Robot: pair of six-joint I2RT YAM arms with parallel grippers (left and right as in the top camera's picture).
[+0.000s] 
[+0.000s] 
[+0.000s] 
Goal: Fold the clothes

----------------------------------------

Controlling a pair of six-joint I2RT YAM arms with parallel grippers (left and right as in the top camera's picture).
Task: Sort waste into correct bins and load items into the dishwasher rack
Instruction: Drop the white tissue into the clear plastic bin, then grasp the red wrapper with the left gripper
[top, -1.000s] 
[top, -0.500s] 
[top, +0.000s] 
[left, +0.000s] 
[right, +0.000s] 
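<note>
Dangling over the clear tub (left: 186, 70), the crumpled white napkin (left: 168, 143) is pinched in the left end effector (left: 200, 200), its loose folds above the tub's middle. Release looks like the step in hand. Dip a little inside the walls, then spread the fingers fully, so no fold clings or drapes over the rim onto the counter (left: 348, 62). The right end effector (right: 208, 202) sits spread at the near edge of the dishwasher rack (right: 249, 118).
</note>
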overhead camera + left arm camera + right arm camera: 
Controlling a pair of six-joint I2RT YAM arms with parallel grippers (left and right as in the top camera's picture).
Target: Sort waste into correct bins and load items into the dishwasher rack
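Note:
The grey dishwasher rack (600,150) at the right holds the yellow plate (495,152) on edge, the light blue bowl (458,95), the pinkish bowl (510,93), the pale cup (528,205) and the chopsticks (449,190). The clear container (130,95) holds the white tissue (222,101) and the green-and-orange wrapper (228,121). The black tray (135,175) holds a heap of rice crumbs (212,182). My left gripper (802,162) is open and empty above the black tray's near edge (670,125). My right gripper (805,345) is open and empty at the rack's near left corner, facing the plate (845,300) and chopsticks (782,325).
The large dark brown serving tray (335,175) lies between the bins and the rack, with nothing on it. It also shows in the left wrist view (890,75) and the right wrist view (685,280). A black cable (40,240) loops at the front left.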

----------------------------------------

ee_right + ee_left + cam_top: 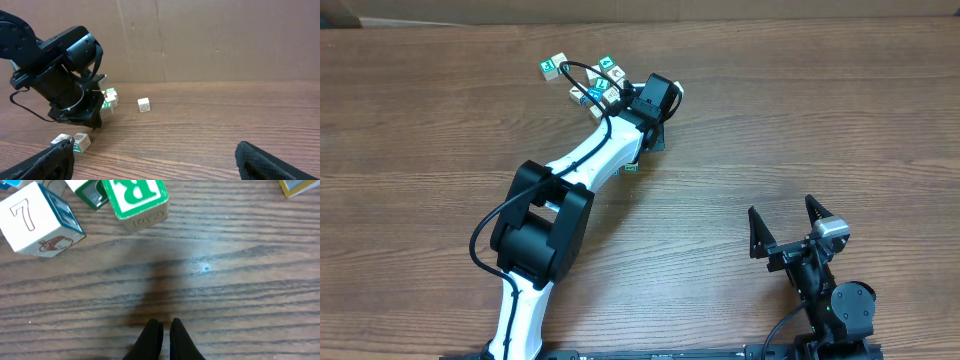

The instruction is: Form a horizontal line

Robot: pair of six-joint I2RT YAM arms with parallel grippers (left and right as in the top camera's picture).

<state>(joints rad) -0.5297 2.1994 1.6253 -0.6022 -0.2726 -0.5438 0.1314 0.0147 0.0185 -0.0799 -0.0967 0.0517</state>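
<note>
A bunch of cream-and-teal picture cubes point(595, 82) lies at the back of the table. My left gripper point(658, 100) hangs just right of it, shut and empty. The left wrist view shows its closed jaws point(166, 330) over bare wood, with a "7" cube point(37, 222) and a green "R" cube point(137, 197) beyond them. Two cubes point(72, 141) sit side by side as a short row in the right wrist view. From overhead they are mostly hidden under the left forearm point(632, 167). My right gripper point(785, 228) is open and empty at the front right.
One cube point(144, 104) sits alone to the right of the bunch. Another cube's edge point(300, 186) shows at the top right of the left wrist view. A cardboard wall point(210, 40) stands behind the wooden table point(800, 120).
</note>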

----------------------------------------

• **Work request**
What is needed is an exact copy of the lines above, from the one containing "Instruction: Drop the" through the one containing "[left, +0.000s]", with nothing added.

• **Expected answer**
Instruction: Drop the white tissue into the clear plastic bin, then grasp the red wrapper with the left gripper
[top, -1.000s] 
[top, -0.500s] 
[top, +0.000s] 
[left, +0.000s] 

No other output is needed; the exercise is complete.